Valérie Delage, La Gazette de la Mauricie, Trois-Rivières, décembre 2015
Il faudra bien s’occuper un jour des relations entre les différents peuples qui cohabitent au Québec et au Canada. Il faudra bien, un jour, s’écouter les uns les autres, apprendre à se connaître pour se respecter, comprendre pour ne plus chercher à dominer, écraser ceux qui nous confrontent dans nos valeurs par leur différence.
En attendant, je souffre d’appartenir à une société qui traite une partie de ses membres avec autant de condescendance. « On leur a offert la chance de devenir aussi évolués que nous, on leur offre des avantages qu’on n’a même pas et tout ce qu’ils font, c’est boire, se bagarrer, violenter les femmes et les enfants. » Cette attitude colonialiste raciste et assimilatrice, exprimée encore trop souvent de façon plus ou moins subtile, ne cesse de me révolter.
Pendant que nous critiquons, à raison bien sûr, les horreurs humaines per pétrées au Proche-Orient, que nous jugeons la manière dont sont traitées les femmes dans les pays à dominance islamiste, nous tournons le dos aux 1200 femmes disparues probablement en raison d’abus et de violence sous notre propre nez, et dans le beaucoup trop lourd poids du silence de notre consentement collectif.
Notre nouveau premier ministre nous promet une commission d’enquête. Quelques policiers de Val-d’Or vont probablement se faire taper sur les doigts en guise d’exemple, comme si le problème se limitait à un cas isolé. Il est pourtant le fruit d’une société qui n’accorde pas la même valeur à tous ses membres. Une société qui laisse les gens en situation de pouvoir abuser des plus faibles.
Ce n’est pas d’une énième étude qui devrait nous permettre de mieux cerner le problème, mais surtout de gagner du temps, dont nous avons besoin, mais bien de courage et de volonté pour mettre en place les mesures déjà réfléchies et proposées depuis longtemps. De courage pour modifier en profondeur et une bonne fois pour toutes une société qui ne respecte ni sa propre Charte des droits et libertés de la personne ni la Charte canadienne des droits et libertés. Je ne connais qu’un seul moyen d’y parvenir : l’éducation, pourtant si malmenée ces temps-ci. L’éducation à la connaissance des Premières Nations, mais aussi l’éducation sans compromis des Autochtones pour leur permettre de défendre leur culture dans tous les domaines où se prennent des décisions.

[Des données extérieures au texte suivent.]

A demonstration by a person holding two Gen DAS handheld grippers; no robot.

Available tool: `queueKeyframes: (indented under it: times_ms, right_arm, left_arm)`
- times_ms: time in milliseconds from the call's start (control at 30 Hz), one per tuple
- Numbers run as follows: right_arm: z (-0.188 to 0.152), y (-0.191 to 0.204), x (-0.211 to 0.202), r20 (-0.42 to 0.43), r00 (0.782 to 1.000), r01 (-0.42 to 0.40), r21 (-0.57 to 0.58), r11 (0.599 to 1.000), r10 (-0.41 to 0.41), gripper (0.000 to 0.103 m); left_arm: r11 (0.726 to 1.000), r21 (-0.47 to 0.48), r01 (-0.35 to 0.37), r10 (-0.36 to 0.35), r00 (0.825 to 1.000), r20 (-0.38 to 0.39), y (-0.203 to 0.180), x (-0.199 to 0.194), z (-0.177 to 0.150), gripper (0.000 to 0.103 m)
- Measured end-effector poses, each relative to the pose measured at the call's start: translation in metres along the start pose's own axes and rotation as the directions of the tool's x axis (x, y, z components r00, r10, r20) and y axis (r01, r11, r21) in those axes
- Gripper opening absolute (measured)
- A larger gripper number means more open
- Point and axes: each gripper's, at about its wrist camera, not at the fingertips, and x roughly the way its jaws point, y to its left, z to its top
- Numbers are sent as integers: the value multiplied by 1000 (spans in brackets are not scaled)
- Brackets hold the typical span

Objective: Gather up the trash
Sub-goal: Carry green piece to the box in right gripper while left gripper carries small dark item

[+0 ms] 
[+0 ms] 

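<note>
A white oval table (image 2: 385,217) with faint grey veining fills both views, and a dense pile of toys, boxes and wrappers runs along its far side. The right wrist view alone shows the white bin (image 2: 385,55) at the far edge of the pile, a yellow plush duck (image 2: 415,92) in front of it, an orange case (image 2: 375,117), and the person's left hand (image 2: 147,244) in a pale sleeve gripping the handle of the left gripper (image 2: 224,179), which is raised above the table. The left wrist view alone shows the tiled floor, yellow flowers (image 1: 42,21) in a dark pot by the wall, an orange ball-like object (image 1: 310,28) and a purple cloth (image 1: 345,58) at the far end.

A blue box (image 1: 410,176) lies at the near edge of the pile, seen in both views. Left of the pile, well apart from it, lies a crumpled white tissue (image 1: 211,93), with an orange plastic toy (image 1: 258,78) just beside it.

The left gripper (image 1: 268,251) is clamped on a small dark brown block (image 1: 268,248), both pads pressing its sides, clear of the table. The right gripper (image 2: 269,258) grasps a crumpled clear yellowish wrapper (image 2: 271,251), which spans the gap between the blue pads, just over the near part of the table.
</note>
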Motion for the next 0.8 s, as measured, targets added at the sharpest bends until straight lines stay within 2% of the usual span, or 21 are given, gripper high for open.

J’ai soif d’écouter ces femmes autochtones nous parler de leurs valeurs, de leurs aspirations, de leur vision d’un pays égalitaire pour mieux les respecter. Mais il ne leur appartient pas seulement à elles de revendiquer leurs droits à une société plus juste. C’est mon droit de citoyenne d’être informée et éduquée pour comprendre les différents peuples qui composent mon pays. C’est mon devoir de citoyenne de transmettre cette éducation à chaque occasion où je suis témoin de propos discriminatoires envers tout membre de ma communauté.
C’est surtout notre devoir collectif de s’assoir ensemble, de communiquer, d’écouter, de bâtir d’égal à égal une société plus riche de la différence de chacun.